First, if $w\in T_pM$ is a tangent vector at $p$, then $w$ acts as a linear map from $C^\infty(M)$ to $\mathbb R$; for any smooth function $f$, the number $w(f)$ is interpreted as the directional derivative of $f$ in the direction $w$. It can be written in a number of equivalent ways: $$ w(f) = df_p(w) = T_p(f)(w). $$

Second, if $\bar w$ is a smooth vector field and $f$ is a smooth function, then $\bar w(f)$ is another smooth function, whose value at $p\in M$ is $$ \bar w(f)(p) = \bar w_p(f). $$ So, given another vector field $\bar v$, we can apply $\bar v_p$ to this function and get a real number $\bar v_p(\bar w (f))$. Note that in general this value depends on knowing the vector field $\bar w$ in a neighborhood of $p$, not just on the value $\bar w_p$. Moreover, $\bar v_p(\bar w (f))$ and $\bar w_p(\bar v (f))$ might be different numbers, because $$ \bar v_p(\bar w (f)) - \bar w_p(\bar v (f)) = [\bar v,\bar w]_p (f).\tag{$*$} $$ (This is essentially the definition of the vector $[\bar v,\bar w]_p$.)

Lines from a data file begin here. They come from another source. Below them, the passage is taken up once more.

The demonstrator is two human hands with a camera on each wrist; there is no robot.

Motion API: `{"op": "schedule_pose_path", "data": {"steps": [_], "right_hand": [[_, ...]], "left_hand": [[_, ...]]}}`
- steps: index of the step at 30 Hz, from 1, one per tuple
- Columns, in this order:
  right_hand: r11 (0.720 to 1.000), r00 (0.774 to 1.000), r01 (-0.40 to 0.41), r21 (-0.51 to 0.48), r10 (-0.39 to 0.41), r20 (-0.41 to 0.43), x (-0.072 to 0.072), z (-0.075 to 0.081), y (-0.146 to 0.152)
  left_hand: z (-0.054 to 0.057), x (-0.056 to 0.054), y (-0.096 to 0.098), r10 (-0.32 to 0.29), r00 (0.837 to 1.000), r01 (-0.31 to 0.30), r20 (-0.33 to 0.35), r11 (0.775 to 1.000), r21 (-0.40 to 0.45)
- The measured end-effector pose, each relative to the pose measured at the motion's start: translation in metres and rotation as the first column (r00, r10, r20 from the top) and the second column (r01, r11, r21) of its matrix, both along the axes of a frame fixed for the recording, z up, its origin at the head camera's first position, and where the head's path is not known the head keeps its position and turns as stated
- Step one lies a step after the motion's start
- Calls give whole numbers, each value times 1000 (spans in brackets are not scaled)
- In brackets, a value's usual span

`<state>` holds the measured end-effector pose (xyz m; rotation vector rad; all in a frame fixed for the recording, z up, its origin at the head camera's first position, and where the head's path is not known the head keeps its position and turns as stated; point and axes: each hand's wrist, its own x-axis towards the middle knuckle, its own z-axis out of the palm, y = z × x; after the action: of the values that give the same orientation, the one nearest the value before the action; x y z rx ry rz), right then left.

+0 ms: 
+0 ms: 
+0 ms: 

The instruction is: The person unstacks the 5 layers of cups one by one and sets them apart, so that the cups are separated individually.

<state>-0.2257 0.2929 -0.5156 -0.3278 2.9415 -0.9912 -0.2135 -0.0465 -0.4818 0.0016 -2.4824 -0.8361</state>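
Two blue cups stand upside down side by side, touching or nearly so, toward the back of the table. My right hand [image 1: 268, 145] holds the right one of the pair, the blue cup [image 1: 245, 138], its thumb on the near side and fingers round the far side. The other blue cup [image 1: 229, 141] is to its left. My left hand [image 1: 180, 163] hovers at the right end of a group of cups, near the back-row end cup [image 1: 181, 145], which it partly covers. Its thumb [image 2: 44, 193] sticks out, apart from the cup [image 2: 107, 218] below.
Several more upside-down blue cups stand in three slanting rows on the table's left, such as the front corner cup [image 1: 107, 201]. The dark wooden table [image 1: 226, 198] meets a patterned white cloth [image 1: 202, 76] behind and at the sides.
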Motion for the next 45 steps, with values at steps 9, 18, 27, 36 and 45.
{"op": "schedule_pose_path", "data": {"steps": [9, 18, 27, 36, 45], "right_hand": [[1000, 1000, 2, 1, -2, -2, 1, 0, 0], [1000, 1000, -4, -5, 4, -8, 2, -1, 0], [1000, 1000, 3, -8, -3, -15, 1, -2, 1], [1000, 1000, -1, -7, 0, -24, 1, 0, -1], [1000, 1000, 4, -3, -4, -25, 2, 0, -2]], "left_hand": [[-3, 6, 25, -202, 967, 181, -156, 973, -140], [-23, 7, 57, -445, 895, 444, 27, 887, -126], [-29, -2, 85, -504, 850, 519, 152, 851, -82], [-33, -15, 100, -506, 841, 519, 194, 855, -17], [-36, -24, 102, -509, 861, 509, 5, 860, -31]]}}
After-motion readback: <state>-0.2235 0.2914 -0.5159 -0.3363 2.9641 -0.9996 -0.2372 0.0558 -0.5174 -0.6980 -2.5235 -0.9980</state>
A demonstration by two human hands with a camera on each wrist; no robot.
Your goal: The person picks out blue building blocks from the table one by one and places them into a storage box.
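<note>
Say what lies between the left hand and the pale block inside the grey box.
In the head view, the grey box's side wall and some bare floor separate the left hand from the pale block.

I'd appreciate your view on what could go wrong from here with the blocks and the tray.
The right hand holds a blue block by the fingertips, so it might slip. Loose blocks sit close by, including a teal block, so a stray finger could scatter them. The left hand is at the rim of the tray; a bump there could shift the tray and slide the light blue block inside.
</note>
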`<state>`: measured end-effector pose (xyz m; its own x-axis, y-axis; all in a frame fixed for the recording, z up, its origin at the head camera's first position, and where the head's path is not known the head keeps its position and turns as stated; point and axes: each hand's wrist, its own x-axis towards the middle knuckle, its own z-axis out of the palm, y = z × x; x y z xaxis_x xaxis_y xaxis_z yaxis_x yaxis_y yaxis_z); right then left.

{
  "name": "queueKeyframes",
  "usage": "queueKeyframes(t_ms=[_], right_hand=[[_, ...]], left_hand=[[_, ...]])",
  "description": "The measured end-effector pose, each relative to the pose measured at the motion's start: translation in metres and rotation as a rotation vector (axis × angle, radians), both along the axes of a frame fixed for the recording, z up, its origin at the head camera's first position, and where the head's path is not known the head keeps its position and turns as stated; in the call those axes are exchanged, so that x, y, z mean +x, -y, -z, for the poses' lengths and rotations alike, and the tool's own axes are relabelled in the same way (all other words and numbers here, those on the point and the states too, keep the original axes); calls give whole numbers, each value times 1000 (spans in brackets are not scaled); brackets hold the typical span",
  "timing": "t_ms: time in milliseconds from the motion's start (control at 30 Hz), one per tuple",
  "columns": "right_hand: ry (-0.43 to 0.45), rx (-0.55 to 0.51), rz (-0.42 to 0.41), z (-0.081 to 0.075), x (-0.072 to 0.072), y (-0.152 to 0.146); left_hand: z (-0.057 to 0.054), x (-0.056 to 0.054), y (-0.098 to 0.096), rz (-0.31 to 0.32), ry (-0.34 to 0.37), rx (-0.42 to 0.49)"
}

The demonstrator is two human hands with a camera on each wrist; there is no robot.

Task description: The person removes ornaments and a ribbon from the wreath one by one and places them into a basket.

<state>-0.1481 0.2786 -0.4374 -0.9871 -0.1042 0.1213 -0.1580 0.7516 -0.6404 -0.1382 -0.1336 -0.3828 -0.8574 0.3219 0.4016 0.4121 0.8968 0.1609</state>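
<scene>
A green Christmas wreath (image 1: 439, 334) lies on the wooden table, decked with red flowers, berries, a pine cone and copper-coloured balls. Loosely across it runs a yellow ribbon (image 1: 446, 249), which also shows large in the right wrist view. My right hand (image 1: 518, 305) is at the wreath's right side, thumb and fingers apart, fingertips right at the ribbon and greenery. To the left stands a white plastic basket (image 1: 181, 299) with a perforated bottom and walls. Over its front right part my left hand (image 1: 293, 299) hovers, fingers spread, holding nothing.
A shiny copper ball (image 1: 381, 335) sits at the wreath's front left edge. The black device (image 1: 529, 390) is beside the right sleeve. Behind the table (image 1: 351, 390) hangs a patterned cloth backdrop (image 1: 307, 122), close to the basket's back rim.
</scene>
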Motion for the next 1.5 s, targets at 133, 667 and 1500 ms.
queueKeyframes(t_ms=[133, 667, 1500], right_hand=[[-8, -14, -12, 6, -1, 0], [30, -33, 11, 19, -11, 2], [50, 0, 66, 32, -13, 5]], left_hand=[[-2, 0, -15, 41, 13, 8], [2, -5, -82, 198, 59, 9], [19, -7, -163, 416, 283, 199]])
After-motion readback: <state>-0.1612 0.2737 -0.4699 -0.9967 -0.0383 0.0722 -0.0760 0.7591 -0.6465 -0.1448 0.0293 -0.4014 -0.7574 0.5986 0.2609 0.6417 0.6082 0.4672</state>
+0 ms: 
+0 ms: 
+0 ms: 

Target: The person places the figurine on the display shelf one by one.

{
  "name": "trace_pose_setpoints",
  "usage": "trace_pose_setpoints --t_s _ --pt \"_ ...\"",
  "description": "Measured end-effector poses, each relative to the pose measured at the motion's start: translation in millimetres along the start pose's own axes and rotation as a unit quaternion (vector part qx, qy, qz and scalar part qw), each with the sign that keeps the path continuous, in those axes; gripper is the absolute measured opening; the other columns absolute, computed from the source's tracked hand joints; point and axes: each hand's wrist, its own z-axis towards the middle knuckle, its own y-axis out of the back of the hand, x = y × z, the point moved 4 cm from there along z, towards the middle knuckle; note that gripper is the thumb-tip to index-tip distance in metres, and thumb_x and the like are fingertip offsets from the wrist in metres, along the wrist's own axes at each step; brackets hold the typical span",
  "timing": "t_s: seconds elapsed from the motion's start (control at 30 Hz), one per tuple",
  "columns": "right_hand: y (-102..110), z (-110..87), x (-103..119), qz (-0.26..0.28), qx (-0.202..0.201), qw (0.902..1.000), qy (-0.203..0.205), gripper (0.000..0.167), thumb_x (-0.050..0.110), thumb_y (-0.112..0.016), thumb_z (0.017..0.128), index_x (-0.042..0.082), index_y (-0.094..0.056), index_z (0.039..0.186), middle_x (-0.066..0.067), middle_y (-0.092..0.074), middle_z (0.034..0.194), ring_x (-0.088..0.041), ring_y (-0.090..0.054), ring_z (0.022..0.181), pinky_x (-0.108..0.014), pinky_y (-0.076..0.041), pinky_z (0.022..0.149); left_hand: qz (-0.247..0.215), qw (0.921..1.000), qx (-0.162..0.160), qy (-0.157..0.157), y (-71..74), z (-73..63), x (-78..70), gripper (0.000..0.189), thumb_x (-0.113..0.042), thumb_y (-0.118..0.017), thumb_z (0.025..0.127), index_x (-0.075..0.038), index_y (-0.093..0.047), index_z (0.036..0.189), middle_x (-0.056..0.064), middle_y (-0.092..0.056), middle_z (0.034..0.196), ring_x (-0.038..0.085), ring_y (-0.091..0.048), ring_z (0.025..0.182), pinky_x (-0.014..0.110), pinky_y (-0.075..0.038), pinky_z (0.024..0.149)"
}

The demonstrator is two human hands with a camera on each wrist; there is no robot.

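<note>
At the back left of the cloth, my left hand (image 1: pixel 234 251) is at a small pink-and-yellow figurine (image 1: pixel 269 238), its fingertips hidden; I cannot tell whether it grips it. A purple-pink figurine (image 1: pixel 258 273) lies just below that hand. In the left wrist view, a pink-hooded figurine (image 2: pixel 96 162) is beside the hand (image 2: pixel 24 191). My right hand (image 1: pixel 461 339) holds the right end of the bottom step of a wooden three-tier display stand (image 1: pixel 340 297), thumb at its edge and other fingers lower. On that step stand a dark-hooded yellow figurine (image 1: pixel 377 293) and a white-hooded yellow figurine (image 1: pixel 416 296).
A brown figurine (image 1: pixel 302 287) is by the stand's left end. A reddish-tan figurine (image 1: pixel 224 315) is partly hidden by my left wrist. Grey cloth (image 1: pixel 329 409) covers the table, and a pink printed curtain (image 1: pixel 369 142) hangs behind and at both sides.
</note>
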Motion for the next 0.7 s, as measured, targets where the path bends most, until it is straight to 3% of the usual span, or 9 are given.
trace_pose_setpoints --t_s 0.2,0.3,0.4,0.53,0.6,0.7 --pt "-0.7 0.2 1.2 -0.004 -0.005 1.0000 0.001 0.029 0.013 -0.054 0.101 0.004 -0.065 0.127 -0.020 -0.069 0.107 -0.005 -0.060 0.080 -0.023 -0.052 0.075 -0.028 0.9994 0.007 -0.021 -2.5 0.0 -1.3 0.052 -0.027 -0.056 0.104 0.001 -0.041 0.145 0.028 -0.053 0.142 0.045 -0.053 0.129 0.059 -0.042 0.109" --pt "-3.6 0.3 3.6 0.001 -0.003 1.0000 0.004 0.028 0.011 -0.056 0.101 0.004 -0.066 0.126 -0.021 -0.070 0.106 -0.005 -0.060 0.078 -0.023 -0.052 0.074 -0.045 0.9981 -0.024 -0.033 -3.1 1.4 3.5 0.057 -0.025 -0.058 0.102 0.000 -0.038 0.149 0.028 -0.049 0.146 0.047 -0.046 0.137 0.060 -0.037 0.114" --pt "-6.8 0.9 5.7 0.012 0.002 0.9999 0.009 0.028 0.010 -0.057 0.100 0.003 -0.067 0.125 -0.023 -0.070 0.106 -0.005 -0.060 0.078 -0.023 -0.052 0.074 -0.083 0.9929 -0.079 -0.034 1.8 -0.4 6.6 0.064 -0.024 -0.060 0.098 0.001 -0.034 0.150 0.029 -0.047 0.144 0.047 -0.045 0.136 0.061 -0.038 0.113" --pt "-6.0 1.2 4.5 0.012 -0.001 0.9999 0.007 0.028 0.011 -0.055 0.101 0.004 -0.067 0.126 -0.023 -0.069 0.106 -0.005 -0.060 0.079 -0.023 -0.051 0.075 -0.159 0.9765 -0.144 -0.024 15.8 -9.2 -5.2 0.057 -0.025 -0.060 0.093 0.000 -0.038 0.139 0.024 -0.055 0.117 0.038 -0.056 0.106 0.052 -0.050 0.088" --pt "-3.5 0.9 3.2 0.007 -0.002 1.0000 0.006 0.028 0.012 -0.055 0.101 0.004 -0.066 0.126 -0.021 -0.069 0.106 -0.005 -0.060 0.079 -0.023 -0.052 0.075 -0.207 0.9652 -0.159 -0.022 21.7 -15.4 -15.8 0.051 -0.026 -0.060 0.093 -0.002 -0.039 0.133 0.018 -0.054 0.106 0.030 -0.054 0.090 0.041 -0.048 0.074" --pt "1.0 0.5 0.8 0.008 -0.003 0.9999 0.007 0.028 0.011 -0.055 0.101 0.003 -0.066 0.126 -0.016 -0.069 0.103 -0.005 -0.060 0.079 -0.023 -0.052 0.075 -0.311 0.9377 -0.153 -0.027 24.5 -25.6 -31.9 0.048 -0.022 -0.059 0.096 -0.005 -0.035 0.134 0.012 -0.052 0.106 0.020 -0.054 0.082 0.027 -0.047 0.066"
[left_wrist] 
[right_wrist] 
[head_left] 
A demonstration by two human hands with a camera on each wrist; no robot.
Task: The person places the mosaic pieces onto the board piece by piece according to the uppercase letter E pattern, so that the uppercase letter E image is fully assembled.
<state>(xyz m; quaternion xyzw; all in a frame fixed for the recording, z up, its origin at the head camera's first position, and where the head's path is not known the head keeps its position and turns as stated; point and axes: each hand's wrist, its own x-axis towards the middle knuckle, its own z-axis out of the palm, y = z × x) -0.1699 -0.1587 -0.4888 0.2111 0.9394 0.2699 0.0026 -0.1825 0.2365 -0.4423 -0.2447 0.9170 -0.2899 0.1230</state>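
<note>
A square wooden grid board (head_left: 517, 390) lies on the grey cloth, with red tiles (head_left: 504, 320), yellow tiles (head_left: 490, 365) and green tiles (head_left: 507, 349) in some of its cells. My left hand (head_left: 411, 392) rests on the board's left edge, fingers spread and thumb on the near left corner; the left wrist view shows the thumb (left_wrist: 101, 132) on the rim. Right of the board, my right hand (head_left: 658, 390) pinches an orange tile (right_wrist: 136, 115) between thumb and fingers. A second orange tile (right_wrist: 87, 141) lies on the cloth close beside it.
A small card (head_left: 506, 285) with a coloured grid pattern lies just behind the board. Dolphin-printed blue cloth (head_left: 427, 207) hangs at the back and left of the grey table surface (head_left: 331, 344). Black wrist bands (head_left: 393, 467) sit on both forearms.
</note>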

However, if $p$ is a critical point of $f$, then $[\bar v,\bar w]_p (f) = df_p([\bar v,\bar w]_p) = 0$, so $(*)$ shows that $\bar v_p(\bar w (f)) = \bar w_p(\bar v (f))$. It also shows that this number is independent of the vector fields $\bar v$ and $\bar w$ chosen to extend the vectors $v$ and $w$, because the first expression depends only on $\bar v_p = v$ and the second depends only on $\bar w_p = w$. Thus at a critical point $p$, the Hessian of $f$ is a well-defined symmetric bilinear form on $T_pM$. That's why Milnor treats the Hessian only at critical points.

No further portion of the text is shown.